Cut Your Cake Into Layers To Expedite The Cooling Process

Cooling a fresh-out-of-the-oven cake can take a couple of hours. And while that's not a hugely inconvenient amount of time, time is not something we always have plenty of. Sure, there are plenty of cake-baking hacks out there, but creating more time isn't one of them.

So if you find yourself with just a few hours to spare before that bake sale you agreed to bring a cake to, try cutting the cake into layers to expedite the cooling process. The rationale behind it is fairly straightforward: The more surface area a heated object has, the quicker it cools. Obviously, this works best if you're planning to make a layer cake. But even if that isn't your initial plan, you can still get creative — try covering the cuts with a coating of crumbs, frosting, or anything else that makes them less visible.

In any event, let your cake cool on its own before slicing into it with a serrated knife (about 20 minutes should do it). Then lay the layers out separately to cool on their own.

Surface area and cooling

The reasoning behind letting your cake cool before you start decorating is fairly commonsensical — a hot cake is more liable to fall apart than a completely cool one. Also, many toppings will melt if you put them on a warm cake. Most frostings will pretty much liquefy, leaking into the cake itself and creating a soggy, gloopy mess.

The surface area factor is one of the reasons that wire cake racks — those that are able to lift the cake off the counter and expose its underside to the open air — are so commonly used. They generally help your cake cool quickly and more evenly and are pretty much a necessity in any modern kitchen.

You won't always be able to apply this rule. The type of cake you're making will certainly play a role. Angel food cake, for example, cannot even be taken out of the pan before cooling. In this case, you need to flip the ungreased tube pan upside down and suspend it about the counter surface so that it can cool slowly and get that airy, pillowy texture. This is why the glass bottle — used to keep the upended tube pan hanging above the counter — is so often recommended. It's also why some tube pans come with feet on the side: to achieve the same thing without the bottle.

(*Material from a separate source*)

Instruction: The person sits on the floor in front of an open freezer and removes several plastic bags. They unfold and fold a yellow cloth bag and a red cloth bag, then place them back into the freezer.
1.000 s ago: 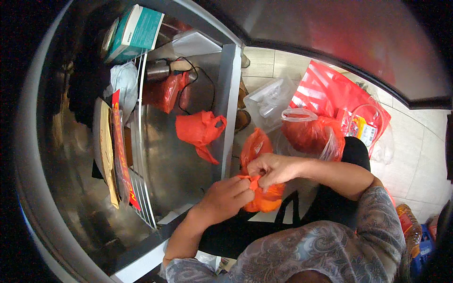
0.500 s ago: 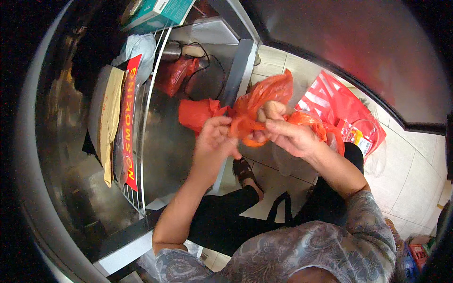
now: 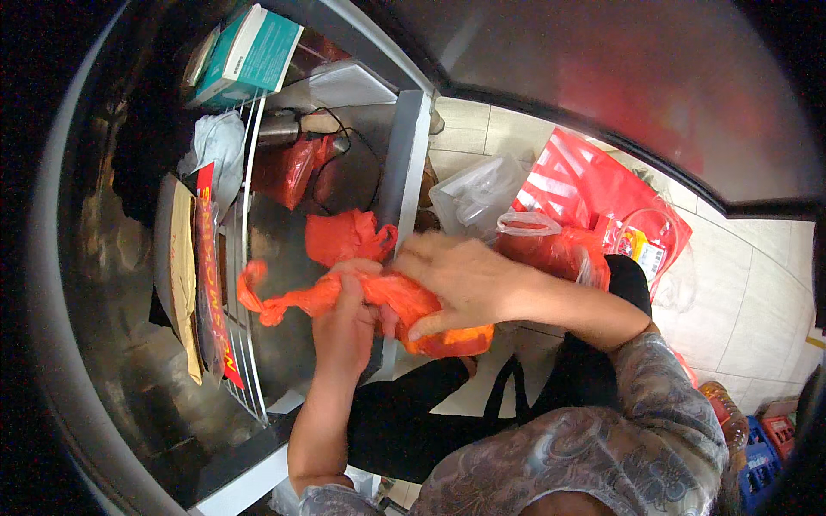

Should you put your cake in the fridge?

Then, of course, there's the refrigerator. The sense behind this is obvious: A cool place will drop the temperature of the cake faster, and few places in your home are cooler than the fridge. But when it comes to cooling your cake, using the fridge must be done carefully. According to MasterClass, the refrigerator can suck moisture out of your cake or cause it to deflate, ruining the texture. For that reason, the fridge should be used sparingly and only for short periods to cool your cake.

Meanwhile, the Betty Crocker website states that using the fridge to cool your cake is completely fine, but there are stipulations. One is that it can be popped in the refrigerator for 30 minutes, and only after the 2- to 3-hour room temperature cooling time. The other, interestingly enough, brings us back to the principle of creating more surface area, which includes slicing it into layers — but only after letting it cool outside the pan for at least 10 minutes. Regardless, the key is making sure to cut the cake only after it has cooled on the outside.